:: What you are asked to do ::
Go through the listing beneath and show each line containing the string "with".

:: Source data ::
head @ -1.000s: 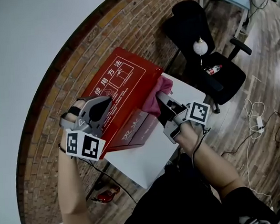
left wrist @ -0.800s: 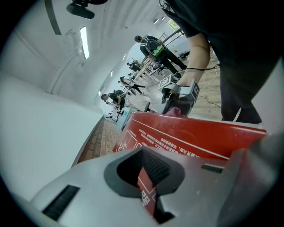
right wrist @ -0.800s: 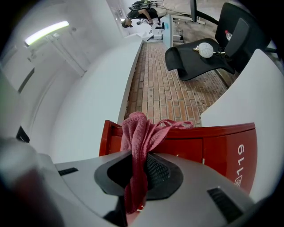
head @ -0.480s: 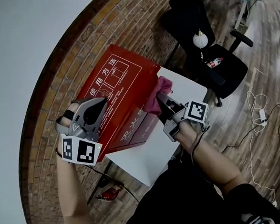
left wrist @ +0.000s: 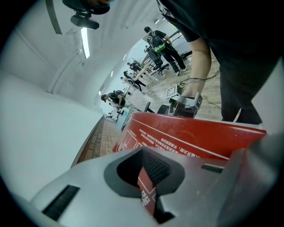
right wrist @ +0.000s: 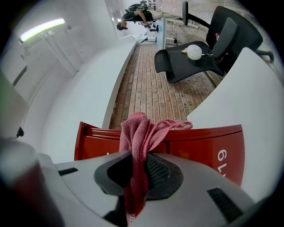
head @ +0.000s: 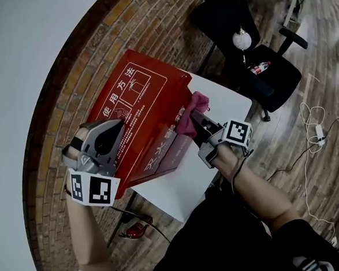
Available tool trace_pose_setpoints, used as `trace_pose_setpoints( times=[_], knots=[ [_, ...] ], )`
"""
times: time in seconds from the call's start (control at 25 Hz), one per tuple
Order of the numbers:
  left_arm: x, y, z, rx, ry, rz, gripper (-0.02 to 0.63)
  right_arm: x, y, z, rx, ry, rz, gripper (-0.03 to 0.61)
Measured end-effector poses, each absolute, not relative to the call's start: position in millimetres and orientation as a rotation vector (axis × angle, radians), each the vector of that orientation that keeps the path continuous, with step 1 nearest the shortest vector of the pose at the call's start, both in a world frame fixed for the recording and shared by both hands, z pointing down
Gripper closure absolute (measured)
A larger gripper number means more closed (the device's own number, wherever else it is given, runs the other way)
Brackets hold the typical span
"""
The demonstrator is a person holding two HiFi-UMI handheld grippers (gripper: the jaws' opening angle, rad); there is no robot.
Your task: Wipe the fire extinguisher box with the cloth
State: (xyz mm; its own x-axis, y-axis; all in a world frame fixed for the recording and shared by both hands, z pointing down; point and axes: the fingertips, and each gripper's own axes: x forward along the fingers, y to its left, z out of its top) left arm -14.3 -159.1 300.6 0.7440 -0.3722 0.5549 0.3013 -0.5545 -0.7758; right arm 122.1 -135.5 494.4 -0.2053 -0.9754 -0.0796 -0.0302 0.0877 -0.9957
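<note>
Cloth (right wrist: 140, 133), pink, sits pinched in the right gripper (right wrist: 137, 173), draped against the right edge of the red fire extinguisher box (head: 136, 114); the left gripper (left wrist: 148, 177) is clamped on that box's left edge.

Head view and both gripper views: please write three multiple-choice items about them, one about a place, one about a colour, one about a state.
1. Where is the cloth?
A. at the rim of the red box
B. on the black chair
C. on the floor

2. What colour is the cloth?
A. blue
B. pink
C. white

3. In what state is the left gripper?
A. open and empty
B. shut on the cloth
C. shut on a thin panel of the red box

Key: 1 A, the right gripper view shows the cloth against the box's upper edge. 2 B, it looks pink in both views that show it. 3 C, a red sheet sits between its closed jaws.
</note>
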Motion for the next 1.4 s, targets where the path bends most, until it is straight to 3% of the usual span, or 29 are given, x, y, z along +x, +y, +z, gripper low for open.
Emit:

:: Your response ::
Measured end-effector poses, each absolute, not relative to the call's start: position in millimetres and orientation as a rotation vector (axis × angle, radians), each the vector of that orientation that keeps the path continuous, with step 1 nearest the shortest vector of the pose at the call's start, both in a world frame fixed for the recording and shared by both hands, z pointing down
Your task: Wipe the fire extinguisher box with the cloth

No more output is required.